### Supplied information

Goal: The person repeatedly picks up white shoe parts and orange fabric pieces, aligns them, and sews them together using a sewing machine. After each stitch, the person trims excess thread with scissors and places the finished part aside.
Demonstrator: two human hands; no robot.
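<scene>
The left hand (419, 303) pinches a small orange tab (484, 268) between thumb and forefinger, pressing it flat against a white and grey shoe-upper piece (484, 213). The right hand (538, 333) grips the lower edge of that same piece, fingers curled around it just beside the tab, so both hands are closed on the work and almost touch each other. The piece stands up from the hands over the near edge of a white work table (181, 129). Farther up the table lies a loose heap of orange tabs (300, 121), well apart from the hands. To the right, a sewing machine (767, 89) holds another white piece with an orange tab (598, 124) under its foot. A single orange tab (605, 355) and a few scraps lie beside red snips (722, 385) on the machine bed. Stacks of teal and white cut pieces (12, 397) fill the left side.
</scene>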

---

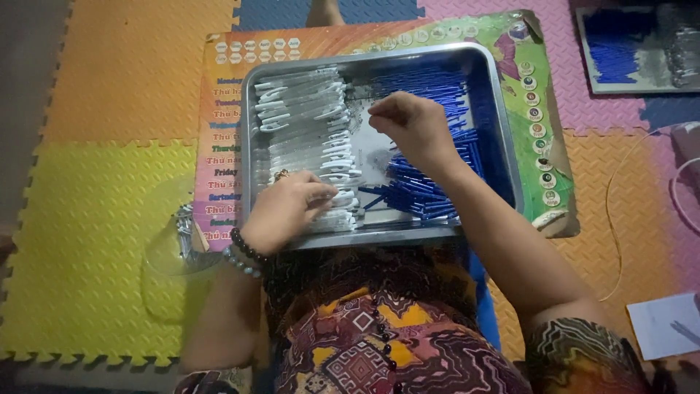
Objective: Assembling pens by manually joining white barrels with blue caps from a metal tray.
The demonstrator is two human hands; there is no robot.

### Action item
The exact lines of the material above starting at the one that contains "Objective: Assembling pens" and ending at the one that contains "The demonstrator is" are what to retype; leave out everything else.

### Exercise output
Objective: Assembling pens by manually joining white barrels with blue caps from a metal tray.
The demonstrator is two human hands; there is no robot.

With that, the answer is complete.